My Daughter arrives home late tonight. Judging from the pictures, a good time was had by all… Here’s some random thoughts from my week:

  1. Evening went by rather quickly. Saturday we spent the day at the Morgan Library. Sunday was Easter- we were at my parents. Monday- we went out to dinner. Tuesday he had a work dinner. Wednesday he played tennis and then we watched TV. Thursday I went to the theater with my Mom. We are going out to dinner tonight. Coexisting time successful.
  2. There is something to being able to do things spontaneously. Husband was supposed to go to Met game on Monday but he bailed because of rain. Tuesday he was supposed to be home but got invited to something at last minute. My Father was supposed to go to play with my Mom but wasn’t feeling well. We were able to pick up and go because my Daughter wasn’t even a consideration. It was a weird feeling.
  3. We did not watch as much TV as I thought we would- that’s what many empty nesters tell me happens- TV viewership goes up
  4. But- we have two TV’s in our apartment: one in the living room and one in my Daughter’s bedroom. I did find myself going in my daughters bedroom to watch TV at about 10:30 because I could not face any more hockey or basketball.  I can see the whole TV thing coming to fruition. Her bedroom makes for a really nice den.
  5. My Daughter texted me on Tuesday or Wednesday “Do you want to talk to me?” I responded “Sure. But why?” and she wrote back- “well, everyone has called their parents by now. I feel bad that I haven’t called.” To be fair, we had texted each other randomly throughout her stay- more housekeeping than anything else. I figured she was having fun. I didn’t need to talk to her. Funny she felt guilty though.
  6. However- I did keep my phone out at all times in case she tried to reach me. Will I ever not keep my phone out when she’s away? Will I ever not want to look at “Where’s my iPhone?”
  7. My dog got into my garbage twice this week. And proceeded to spout out of both ends. Considering college for my dog.

I know that this was easy to get through because it was a short period of time and the weather is nice. I realize that in a few months it will be a much different experience. Packing up her clothes and computer and guitar will be much harder.

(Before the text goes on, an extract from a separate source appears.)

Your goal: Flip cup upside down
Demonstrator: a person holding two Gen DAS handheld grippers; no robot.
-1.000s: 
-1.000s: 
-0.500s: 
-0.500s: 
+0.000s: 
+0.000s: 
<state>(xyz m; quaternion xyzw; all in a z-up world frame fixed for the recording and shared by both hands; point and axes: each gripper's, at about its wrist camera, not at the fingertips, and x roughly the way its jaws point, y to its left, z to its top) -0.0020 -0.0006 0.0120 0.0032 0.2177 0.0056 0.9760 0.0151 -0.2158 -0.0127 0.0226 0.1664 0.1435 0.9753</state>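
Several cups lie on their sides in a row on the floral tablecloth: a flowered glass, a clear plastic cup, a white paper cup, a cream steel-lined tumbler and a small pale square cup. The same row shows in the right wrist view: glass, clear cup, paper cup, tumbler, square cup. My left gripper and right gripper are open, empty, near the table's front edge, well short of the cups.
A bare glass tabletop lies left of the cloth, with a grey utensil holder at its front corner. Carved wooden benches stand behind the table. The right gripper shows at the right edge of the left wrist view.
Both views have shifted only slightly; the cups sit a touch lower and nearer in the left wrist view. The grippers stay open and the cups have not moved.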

Knowing she’s gone will be daunting.

But I’ll survive….

44 thoughts on “Tempty Nesting: The Wrap Up

  1. my first kiddo is leaving this fall………..reading your post makes me think about how i will be able to handle it when it is my youngest……… already makes me feel sick to my stomach to think about it. sounds like so far so good…………but I love how you hung out in your daughter’s room to watch tv……….i am guessing i will be doing something similar. Bless You and this new journey.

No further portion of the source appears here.